Cu²⁺ Inhibition and Na⁺ Self-inhibition

We studied the effect of Cu²⁺ on hENaC in a bath solution containing 110 mm Na⁺, which is typically used by investigators so as to produce easily measurable currents. At this concentration, extracellular Na⁺ reduces the P_o of ENaC via a process of Na⁺ self-inhibition (25, 26, 37, 38). The degree of Na⁺ self-inhibition dramatically affects the effects of other extracellular regulators on ENaCs such as Zn²⁺, H⁺, and Cl⁻ (7–9). We suspected that some of the six His mutations might alter the Na⁺ self-inhibition response, and as a secondary effect Cu²⁺ inhibition appeared to be reduced. We therefore examined the Na⁺ self-inhibition responses of these mutant ENaCs.
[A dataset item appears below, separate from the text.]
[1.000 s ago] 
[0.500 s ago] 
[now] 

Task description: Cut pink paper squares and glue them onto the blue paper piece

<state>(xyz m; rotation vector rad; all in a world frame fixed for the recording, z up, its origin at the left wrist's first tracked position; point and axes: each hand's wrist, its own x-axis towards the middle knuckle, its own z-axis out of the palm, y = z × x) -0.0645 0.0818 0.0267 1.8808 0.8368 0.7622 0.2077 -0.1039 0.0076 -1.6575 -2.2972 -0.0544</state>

As shown in Fig. 10, αH255A greatly enhanced Na⁺ self-inhibition, whereas βE254Q and γH277A moderately increased the magnitude of Na⁺ self-inhibition. In contrast, αH468A, βH159A, βH160A, and γH88A did not significantly change the Na⁺ self-inhibition response. Na⁺ self-inhibition was largely eliminated in the γH233A mutant, as previously reported (8). These observations suggest that αHis⁴⁶⁸, βHis¹⁵⁹, βHis¹⁶⁰, and γHis⁸⁸ have specific roles in Cu²⁺ inhibition of hENaC.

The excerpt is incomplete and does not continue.